In this blog post, we’ll break down how artificial intelligence is being applied across various areas of the fashion industry—including distribution, customer experience, and materials—into four categories, and examine potential challenges and solutions.
Do you remember the “Pokémon GO” craze from a while back? “Pokémon GO” was not just a game but a smartphone location-based service that applied augmented reality technology to gaming. It gained immense popularity among people of all ages and genders, driving up demand in related IT sectors such as mobile batteries, wireless internet, and used smartphones. Additionally, the Japanese business media outlet ‘Nikkei Trendy’ named ‘No-Look AI Appliances’ as the top predicted hit product for 2017. This concept refers to AI-equipped home appliances that operate automatically without the consumer having to press a button.
Artificial intelligence (AI) is currently a hot field, and the importance of related industries is growing. The fashion industry has also been integrating technology for quite some time, and the emergence of AI has had a significant ripple effect on the sector. In this article, we will examine how AI technology is being applied to the fashion industry by dividing it into four categories—big data, interactive robots (chatbots), voice interfaces, and materials—and discuss the anticipated challenges and solutions when implementing these technologies.

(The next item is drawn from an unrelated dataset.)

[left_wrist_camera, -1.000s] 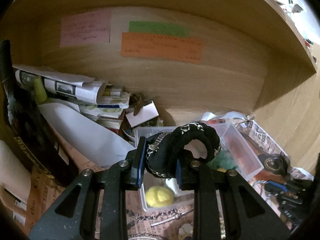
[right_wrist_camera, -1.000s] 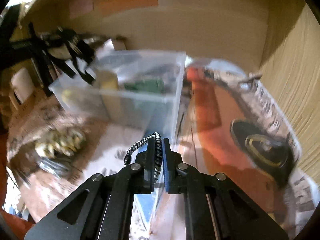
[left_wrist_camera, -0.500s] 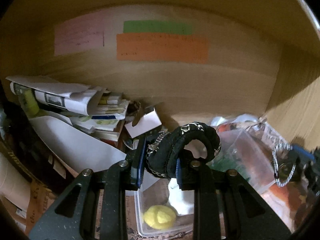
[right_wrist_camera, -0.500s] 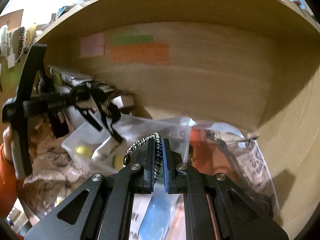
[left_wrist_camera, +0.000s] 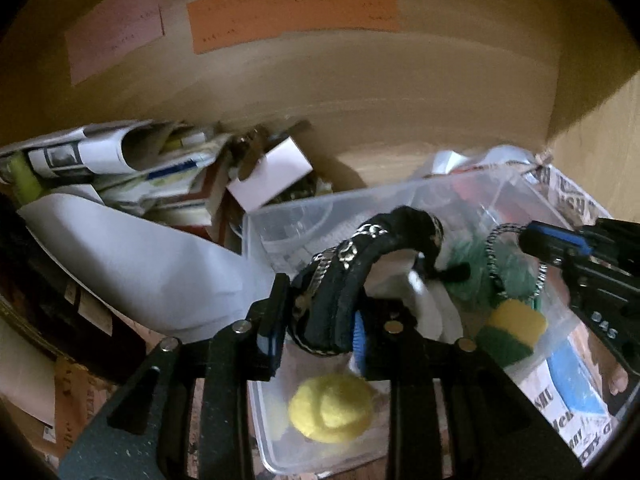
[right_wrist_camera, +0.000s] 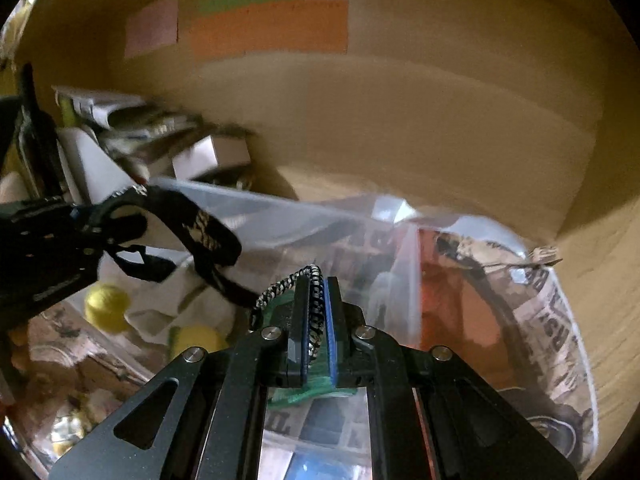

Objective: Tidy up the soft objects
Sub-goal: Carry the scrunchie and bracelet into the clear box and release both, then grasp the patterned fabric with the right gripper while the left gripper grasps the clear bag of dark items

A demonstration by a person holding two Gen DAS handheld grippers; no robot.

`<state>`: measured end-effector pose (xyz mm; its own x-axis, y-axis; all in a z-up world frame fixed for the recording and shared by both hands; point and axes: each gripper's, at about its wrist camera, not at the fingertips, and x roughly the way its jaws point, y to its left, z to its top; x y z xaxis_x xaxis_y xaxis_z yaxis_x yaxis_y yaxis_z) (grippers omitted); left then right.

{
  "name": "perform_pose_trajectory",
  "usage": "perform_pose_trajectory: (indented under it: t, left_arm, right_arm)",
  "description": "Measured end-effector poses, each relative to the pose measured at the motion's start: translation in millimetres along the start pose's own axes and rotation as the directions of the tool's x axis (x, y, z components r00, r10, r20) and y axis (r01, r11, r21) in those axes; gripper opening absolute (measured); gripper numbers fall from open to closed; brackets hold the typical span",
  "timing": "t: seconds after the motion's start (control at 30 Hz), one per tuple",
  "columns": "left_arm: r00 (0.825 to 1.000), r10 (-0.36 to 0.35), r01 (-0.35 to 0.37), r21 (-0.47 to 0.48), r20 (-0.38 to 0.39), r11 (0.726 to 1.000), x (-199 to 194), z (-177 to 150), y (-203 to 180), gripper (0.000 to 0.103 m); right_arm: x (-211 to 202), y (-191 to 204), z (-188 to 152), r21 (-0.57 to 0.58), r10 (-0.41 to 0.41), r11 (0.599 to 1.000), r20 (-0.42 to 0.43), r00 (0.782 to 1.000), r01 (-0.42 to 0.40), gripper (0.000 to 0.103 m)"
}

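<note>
Both grippers hang over the clear plastic bin on the wooden shelf. The left gripper has its jaws partly closed, clamped on a thick black fabric band with pale patterned trim; the band arches up and forward from between the jaws, out over the bin. Straight below those jaws a yellow fuzzy ball lies on the bin floor, and ahead and to their right sit a white cloth, something green and fluffy and a yellow-and-green sponge. The right gripper has its jaws nearly together, pinching a black-and-white braided cord that loops out to the left of its tips. Beneath those jaws lies the green fluffy thing; the bin's far wall stands just ahead. Left of the left gripper's jaws, outside the bin, lies a heap of papers. Coloured paper notes are stuck on the back panel.
</note>
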<state>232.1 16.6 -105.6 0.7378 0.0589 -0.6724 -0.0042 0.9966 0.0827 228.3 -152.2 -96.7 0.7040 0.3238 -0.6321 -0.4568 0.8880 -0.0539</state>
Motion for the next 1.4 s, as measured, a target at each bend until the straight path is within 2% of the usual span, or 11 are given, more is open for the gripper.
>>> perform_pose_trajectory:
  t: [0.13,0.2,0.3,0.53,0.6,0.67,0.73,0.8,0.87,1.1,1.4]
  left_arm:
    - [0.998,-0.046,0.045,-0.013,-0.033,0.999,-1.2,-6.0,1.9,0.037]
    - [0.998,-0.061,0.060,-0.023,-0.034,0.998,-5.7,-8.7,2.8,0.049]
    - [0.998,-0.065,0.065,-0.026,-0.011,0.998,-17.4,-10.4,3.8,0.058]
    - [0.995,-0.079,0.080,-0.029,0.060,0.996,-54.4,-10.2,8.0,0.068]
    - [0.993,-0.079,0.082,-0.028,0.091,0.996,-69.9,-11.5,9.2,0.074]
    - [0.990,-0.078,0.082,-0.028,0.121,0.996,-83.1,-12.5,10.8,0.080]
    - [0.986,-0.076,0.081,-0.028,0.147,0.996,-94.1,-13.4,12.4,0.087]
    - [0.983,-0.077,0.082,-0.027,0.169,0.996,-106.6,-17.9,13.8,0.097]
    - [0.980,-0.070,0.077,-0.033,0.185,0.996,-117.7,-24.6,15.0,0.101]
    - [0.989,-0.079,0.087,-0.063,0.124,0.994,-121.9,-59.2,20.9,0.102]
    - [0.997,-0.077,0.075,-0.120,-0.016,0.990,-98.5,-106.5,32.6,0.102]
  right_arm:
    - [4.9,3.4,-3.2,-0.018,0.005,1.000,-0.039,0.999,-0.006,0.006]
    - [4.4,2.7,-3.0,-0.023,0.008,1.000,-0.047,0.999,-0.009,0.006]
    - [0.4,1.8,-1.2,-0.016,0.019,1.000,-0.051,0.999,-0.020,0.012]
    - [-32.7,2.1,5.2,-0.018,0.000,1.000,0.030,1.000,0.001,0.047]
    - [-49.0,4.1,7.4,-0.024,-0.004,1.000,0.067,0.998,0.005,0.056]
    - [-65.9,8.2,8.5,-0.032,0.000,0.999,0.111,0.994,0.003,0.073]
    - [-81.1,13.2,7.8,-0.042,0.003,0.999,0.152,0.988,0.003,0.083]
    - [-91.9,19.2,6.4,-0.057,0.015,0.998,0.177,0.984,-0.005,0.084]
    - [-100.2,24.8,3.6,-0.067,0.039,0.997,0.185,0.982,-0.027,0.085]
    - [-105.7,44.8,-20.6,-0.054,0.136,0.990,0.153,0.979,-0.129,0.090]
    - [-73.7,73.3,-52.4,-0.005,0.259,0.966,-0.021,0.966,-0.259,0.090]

First, the combination of big data and AI has enabled personalized services for a large number of consumers. AI-based retail systems continuously learn consumers’ shopping habits and preferences, allowing them to more accurately identify which products and services customers are interested in. Based on this, companies can provide personalized recommendations, and customers can enjoy experiences tailored specifically to them. Additionally, big data helps predict upcoming trends and individual consumer demand, contributing to supply optimization and reduced inventory management costs.
The advent of the bot era has also brought changes to how the apparel industry operates. Chatbots are AI-powered interactive messaging tools, and retailers such as Burberry, Sephora, and Tommy Hilfiger have already adopted them to automate communication with customers. In the fashion industry, conversational commerce is crucial, and communication with customers is key to sales. In the past, humans were at the center of this process, but chatbots can converse with customers and provide recommendations and responses anytime, anywhere. Meanwhile, Rebecca Minkoff has introduced a self-checkout store where customers can make purchases and wear their items immediately without assistance from staff.
Voice interfaces allow users to control software using their voices. As many people associate with ‘Siri,’ voice interfaces enable customers to shop quickly using only their voice, from product search to purchase. Some retailers are conducting experiments combining voice and gesture interfaces, such as offering virtual experiences of overseas department stores through virtual reality (VR) shopping spaces or testing new payment methods that allow transactions with a simple nod of the head.
Finally, AI is driving change in the field of clothing materials. Recently, clothing made from fabrics embedded with computer systems has emerged, capable of responding to changes in ambient temperature and storing and regulating the wearer’s body heat. Additionally, there is a growing number of cases where clothing itself becomes an interface, such as the jacket created through a collaboration between ‘Levi’s’ and ‘Google,’ which allows users to control their smartphones by touching the sleeve.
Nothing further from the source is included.